Not using TURN and STUN specifically as the RFCs, but in effect it's the same. Routing will STUN (establish a direct peer-to-peer connection) so long as either side has full cone NAT.

As a planet, you need some star to route for you. Right now, the network is small and friendly enough that trust problems aren't an issue. As we grow, we'll put in an escape protocol so that you can switch stars if you have an issue -- there are 2^16, after all.

Urbit is not PGP. It's designed to feel more like the early Internet, ie, a wide-area world of nontrivial default trust. At present, it would be foolish to go full cypherpunk, because we're a long way from being worth attacking.

Hoon is unusual, but I wouldn't call it "esoteric" -- that term is reserved for languages which genuinely don't care about usability.

1 comments

> Urbit is not PGP. It's designed to feel more like the early Internet, ie, a wide-area world of nontrivial default trust. At present, it would be foolish to go full cypherpunk, because we're a long way from being worth attacking.

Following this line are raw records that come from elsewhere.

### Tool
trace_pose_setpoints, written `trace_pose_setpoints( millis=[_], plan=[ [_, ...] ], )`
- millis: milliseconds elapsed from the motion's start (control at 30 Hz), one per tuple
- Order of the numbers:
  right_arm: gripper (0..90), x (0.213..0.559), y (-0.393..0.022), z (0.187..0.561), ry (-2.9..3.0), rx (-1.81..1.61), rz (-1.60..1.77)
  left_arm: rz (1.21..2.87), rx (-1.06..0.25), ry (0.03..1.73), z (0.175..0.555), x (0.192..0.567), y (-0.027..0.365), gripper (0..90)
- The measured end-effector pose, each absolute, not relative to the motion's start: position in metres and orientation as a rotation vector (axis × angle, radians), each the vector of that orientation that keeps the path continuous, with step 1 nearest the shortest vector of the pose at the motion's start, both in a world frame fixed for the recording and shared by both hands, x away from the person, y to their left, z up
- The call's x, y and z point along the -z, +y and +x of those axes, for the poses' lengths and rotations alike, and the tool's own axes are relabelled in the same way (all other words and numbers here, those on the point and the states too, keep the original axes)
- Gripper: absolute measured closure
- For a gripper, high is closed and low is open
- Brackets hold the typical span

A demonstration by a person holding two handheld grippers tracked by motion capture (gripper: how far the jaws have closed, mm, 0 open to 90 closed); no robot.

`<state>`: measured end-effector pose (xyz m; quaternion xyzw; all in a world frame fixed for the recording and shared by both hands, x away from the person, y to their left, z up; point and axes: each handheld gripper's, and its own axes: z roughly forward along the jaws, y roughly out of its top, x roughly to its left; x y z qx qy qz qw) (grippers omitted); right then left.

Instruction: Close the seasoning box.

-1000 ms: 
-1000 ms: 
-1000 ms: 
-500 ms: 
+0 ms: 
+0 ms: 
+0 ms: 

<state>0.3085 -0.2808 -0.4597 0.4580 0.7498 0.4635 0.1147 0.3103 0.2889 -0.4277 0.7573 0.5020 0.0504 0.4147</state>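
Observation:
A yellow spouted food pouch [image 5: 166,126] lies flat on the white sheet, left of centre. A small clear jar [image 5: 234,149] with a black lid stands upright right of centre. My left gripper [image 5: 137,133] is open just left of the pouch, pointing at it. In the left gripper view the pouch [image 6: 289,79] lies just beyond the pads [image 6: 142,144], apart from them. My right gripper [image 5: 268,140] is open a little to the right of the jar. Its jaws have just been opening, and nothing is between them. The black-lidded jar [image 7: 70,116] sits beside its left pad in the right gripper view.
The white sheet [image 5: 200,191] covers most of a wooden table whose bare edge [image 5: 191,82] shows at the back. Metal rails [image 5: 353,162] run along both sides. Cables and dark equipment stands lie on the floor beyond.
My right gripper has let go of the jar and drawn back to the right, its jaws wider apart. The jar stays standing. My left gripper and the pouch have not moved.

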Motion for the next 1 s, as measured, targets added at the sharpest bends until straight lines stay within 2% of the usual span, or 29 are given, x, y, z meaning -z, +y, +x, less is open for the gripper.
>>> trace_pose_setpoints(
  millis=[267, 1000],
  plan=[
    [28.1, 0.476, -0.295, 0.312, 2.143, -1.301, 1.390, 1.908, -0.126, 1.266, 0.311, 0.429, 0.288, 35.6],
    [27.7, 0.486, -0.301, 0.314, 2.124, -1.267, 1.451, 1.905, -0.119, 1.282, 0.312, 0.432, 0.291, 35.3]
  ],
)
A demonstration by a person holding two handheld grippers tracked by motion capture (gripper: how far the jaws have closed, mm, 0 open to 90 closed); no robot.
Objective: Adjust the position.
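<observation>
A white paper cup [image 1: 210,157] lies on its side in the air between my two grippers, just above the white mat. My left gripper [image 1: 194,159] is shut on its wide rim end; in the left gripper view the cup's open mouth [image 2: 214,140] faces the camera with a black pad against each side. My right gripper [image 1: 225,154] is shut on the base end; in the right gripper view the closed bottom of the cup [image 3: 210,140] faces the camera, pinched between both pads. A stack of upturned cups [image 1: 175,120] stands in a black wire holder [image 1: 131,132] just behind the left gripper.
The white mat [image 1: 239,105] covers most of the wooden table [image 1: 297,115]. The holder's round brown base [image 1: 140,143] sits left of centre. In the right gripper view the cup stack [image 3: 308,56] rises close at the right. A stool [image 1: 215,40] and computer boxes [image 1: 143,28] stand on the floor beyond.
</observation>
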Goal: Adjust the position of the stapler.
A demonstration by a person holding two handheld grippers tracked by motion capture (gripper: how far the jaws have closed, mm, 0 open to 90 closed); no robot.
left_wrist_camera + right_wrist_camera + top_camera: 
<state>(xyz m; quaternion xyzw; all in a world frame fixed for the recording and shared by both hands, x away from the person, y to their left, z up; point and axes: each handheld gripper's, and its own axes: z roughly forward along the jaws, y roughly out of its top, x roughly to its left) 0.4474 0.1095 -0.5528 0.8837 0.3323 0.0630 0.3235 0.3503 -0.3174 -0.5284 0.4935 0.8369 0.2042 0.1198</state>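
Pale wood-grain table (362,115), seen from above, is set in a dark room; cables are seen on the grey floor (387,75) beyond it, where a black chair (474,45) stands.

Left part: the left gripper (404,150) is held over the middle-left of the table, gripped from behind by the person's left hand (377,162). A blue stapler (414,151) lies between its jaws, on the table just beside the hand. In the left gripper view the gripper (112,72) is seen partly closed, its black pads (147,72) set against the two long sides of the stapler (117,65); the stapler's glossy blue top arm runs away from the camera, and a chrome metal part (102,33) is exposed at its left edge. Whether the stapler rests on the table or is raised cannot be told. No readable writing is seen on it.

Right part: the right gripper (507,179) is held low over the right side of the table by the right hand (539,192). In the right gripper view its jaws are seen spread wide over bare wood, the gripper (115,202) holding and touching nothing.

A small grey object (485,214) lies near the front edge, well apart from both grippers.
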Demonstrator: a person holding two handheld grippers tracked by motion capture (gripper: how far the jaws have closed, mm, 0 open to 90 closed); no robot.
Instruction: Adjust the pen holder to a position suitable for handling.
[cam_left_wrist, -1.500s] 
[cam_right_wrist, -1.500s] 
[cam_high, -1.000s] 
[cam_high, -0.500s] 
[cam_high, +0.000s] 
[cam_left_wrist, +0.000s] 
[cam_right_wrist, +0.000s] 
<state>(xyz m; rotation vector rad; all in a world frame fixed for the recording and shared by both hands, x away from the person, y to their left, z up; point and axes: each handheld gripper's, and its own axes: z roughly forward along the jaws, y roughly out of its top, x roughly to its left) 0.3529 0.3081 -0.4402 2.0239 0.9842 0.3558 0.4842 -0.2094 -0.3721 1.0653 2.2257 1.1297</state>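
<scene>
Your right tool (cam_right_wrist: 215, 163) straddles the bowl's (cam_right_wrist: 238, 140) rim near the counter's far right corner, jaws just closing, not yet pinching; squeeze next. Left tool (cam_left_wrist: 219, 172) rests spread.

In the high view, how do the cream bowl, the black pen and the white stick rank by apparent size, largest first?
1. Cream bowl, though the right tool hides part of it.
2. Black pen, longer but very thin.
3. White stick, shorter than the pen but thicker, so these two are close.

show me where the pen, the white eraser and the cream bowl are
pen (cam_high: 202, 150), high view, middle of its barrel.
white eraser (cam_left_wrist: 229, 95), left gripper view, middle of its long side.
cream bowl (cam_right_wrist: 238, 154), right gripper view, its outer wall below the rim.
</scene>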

It's not as much that. If I am going to be owning a service that I want to use among my peers generally someone has to run the thing and generally I am that person. If I am relying on urbit.org then the goal described in this overview of "Your urbit presents your whole digital life as a single web service. And since it's yours, open source and patent-free, it never shows you ads. Or loses your data. Or updates without your consent." is not met. If urbit.org is so entrenched and the galaxy lookup so well defined how do I use this when you are gone? The galaxy lookup is clearly one of the most critical pieces of the design yet seems the most weak. In the world of online games the lookup service is what has a community live or die, and I did not see a better answer after writing the comment.

It seems that the only way is to recompile and distribute an alternate version of the software.

> Hoon is unusual, but I wouldn't call it "esoteric" -- that term is reserved for languages which genuinely don't care about usability.

I would class it as such because there doesn't seem to be a description (going by the whitepaper) of modularity/code layout/best practice sort of thing. There is also the complexity of symbol management from bash/perl/php land that seems to be in Hoon too. I work with grammars all day and I guess I was just looking for a more formal description of the language.

Your question about the lookup service is an excellent one.

One: it costs 20 bucks a year to run urbit.org in its capacity as a DNS server for binding 256 names to IPs.

Two: at present, there are about 50 galaxy holders, so if between them they can't scrape up 20 bucks a year to keep urbit.org registered, Urbit has worse problems than centralization.

Three: the use of DNS as a root routing table is an implementation detail in the Unix process, completely isolated from Urbit. When Urbit wants to route a UDP packet to galaxy X, it routes to the reserved range X.1.0.0. If the DNS itself collapsed, we could probably find other ways of mapping this table.

I would not call bash/Perl/PHP "esoteric" either -- it has a very specific meaning:

https://en.wikipedia.org/wiki/Esoteric_programming_language

Hoon is a little under-documented and should have its grammar specified somewhere, although the easiest way to do so would be just to clean up the Hoon parser (a parser combinator written in Hoon).

(The original plan was for the Hoon parser to look as pretty as a spec grammar, which many parsers in Hoon do. But looking at ++vast in hoon.hoon, you'll see we fall a little short of that goal.)